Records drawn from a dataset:

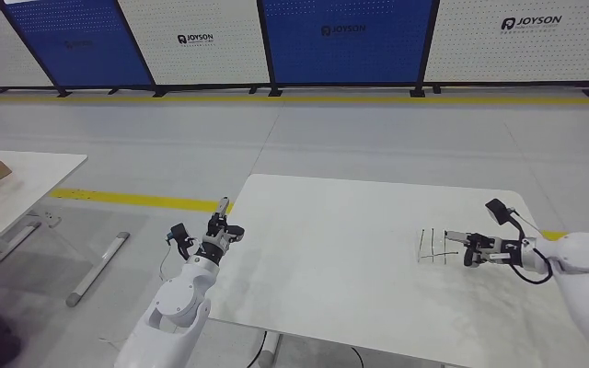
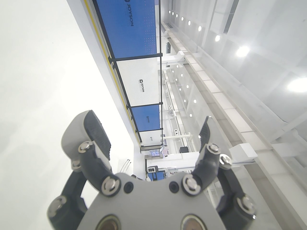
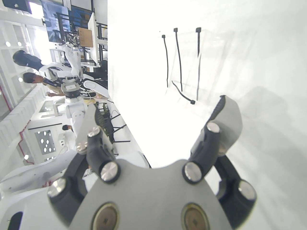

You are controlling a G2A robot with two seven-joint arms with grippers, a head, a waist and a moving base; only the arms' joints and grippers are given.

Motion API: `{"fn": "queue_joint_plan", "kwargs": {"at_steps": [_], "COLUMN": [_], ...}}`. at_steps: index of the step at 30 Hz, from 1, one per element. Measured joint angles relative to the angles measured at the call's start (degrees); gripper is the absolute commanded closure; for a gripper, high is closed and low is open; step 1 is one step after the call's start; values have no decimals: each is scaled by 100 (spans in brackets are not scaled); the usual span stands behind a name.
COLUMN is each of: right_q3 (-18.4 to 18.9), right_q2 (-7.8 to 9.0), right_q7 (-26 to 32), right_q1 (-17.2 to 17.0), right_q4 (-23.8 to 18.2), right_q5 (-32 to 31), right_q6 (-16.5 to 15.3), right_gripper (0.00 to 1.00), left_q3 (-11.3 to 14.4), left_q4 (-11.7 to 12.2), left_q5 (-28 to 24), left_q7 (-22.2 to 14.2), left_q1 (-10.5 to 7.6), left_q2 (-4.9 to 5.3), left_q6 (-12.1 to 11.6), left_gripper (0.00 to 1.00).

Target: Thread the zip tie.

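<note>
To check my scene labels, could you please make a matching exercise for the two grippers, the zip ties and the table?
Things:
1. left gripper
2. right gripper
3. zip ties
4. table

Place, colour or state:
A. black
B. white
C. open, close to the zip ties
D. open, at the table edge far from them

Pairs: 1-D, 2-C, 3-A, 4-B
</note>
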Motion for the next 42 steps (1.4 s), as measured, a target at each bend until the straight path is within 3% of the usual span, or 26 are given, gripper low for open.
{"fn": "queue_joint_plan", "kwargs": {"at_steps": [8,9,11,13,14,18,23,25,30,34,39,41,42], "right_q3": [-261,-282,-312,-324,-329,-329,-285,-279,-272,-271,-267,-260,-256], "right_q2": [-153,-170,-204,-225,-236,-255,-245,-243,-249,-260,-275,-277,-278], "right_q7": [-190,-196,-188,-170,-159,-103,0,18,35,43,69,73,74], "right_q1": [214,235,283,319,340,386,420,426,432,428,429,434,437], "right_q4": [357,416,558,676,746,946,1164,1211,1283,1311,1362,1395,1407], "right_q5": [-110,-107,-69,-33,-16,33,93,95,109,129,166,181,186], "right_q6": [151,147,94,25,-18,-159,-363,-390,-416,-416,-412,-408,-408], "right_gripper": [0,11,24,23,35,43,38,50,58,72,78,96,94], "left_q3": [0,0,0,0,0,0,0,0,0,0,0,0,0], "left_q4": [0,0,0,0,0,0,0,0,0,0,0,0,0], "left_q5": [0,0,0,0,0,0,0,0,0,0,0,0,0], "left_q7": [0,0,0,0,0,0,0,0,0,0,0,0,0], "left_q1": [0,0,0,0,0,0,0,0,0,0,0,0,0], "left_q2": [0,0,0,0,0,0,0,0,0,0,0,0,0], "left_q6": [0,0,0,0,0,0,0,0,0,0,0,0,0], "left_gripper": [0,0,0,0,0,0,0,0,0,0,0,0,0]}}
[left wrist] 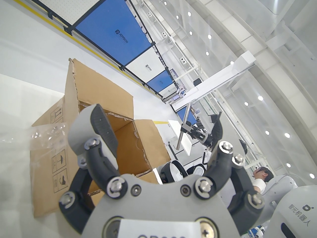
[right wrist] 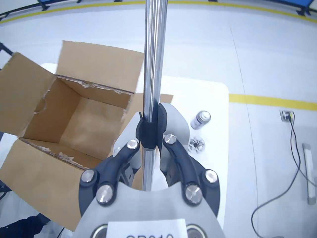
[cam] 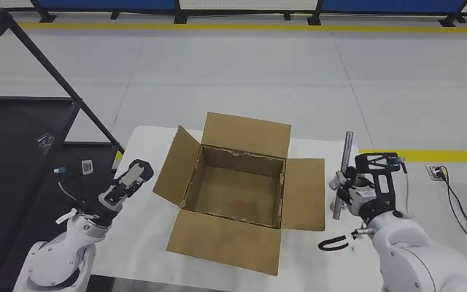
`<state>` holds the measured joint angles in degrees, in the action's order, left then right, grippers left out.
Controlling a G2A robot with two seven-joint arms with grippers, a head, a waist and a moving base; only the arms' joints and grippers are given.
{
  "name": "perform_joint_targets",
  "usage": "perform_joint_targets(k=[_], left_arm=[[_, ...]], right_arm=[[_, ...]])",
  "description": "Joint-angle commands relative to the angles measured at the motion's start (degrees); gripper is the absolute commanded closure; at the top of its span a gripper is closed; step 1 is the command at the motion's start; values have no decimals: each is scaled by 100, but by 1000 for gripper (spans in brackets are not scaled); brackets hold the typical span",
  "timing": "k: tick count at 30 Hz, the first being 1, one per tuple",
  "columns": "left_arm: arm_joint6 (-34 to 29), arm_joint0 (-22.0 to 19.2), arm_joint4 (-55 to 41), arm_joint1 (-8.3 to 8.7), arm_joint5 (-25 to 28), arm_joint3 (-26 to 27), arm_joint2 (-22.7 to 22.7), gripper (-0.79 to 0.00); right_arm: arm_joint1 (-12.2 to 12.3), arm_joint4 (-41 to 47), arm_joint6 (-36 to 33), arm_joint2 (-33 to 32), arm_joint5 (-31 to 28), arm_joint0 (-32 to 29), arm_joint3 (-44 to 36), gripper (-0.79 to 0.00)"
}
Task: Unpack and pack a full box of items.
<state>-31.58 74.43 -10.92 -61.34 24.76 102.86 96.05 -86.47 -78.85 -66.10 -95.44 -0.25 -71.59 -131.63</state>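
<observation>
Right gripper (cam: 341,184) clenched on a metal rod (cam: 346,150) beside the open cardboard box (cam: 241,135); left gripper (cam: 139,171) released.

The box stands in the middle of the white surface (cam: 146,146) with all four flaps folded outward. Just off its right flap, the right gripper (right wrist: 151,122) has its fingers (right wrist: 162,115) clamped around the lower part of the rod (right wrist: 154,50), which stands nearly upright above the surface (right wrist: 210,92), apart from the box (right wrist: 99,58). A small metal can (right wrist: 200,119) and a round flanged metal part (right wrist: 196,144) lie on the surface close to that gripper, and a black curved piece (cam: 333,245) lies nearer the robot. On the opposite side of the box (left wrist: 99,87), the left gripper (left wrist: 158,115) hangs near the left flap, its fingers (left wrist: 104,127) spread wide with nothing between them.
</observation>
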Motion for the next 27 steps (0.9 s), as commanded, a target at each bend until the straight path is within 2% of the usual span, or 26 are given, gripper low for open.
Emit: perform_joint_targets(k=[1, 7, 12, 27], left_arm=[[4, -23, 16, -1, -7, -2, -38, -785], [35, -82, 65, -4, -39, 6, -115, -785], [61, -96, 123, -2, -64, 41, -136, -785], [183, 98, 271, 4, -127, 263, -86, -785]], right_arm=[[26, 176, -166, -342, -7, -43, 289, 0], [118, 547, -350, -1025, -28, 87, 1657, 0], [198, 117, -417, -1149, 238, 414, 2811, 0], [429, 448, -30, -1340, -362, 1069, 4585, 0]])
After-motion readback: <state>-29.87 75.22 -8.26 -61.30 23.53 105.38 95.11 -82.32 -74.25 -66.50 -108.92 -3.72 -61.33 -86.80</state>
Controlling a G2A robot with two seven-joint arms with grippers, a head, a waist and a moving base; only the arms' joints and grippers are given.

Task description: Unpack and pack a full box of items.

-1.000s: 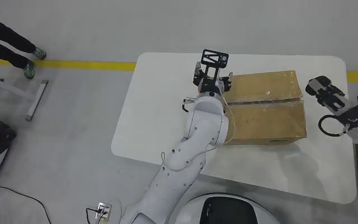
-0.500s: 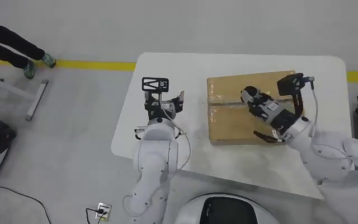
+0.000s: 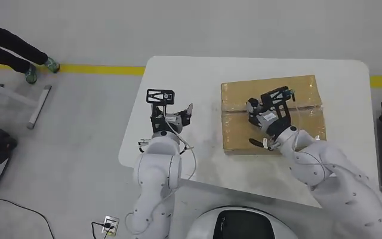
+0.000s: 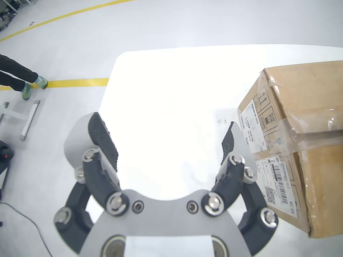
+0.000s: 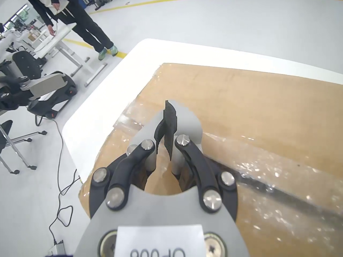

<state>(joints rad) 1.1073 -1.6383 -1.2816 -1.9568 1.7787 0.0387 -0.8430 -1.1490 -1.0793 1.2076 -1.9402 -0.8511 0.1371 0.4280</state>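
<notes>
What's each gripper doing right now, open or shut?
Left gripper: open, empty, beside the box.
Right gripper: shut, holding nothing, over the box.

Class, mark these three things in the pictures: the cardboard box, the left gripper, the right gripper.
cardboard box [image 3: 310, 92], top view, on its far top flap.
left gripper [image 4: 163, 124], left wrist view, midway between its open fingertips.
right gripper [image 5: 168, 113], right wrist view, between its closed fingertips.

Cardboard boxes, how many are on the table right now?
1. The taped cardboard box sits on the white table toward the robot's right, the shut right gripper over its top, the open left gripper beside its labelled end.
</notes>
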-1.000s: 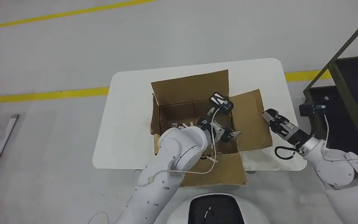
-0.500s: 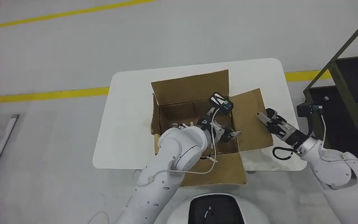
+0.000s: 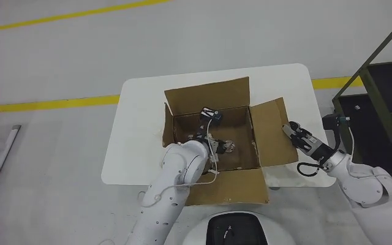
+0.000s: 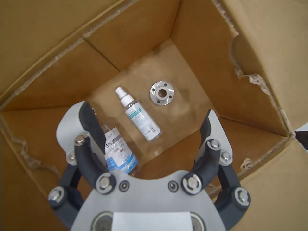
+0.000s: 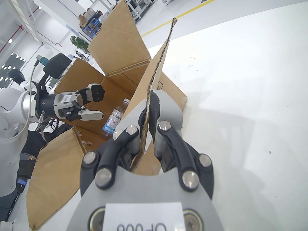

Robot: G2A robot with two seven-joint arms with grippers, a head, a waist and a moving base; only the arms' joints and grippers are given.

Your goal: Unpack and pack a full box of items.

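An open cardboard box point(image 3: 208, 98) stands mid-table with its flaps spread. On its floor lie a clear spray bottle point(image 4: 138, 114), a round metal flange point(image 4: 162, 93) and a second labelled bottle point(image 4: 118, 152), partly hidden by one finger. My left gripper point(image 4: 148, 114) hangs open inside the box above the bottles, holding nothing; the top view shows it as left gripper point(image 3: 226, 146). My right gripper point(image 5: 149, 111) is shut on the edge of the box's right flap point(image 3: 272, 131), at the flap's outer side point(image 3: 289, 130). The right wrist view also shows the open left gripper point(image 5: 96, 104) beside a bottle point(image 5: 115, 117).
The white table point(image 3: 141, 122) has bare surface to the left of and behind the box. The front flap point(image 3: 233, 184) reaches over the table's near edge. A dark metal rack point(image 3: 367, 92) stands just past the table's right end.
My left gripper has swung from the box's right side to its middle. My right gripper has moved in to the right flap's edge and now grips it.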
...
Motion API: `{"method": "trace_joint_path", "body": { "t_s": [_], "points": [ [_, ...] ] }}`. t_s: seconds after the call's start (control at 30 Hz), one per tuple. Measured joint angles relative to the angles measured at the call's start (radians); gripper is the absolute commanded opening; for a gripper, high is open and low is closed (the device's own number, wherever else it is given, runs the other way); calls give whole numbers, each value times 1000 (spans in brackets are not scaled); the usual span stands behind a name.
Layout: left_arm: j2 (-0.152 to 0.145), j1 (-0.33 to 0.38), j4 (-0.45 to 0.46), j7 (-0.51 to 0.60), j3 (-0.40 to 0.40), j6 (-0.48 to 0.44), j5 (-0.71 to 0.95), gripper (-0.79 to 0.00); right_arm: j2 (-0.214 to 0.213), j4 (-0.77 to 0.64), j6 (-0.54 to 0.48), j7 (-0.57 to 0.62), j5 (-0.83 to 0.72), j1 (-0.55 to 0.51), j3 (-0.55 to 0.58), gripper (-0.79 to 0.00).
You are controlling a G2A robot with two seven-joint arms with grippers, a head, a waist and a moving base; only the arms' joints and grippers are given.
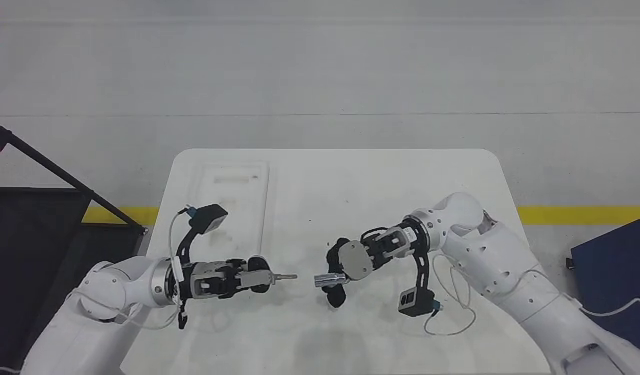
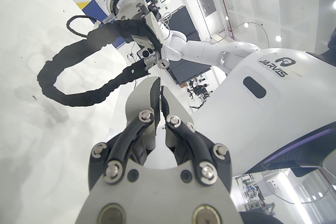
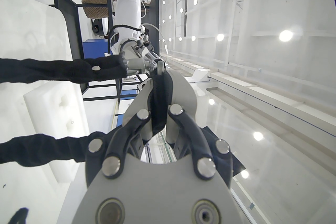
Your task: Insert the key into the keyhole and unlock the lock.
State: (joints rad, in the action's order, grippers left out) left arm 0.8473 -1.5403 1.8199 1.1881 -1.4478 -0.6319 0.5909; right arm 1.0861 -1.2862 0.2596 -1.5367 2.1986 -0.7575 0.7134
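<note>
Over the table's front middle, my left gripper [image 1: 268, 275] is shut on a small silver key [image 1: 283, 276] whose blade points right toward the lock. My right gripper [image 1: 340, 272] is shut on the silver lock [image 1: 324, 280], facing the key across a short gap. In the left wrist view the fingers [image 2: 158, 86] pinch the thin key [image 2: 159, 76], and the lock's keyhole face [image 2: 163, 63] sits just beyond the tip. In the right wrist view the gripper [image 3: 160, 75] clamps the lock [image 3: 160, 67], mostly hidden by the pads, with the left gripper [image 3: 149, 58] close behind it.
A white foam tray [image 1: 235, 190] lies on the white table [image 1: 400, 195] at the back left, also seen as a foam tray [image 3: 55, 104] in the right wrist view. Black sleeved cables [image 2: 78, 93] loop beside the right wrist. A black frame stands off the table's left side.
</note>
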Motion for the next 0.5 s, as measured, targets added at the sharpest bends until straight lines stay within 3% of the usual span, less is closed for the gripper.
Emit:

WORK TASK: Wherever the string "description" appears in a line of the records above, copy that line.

OUTPUT BELOW:
  "description": "Joint-angle commands relative to the angles measured at the motion's start (degrees); gripper is the absolute commanded closure; at the top of its span a gripper is closed; step 1 is the command at the motion's start; values have no decimals: each is scaled by 100, but by 1000 for gripper (spans in brackets are not scaled); brackets hold the typical span",
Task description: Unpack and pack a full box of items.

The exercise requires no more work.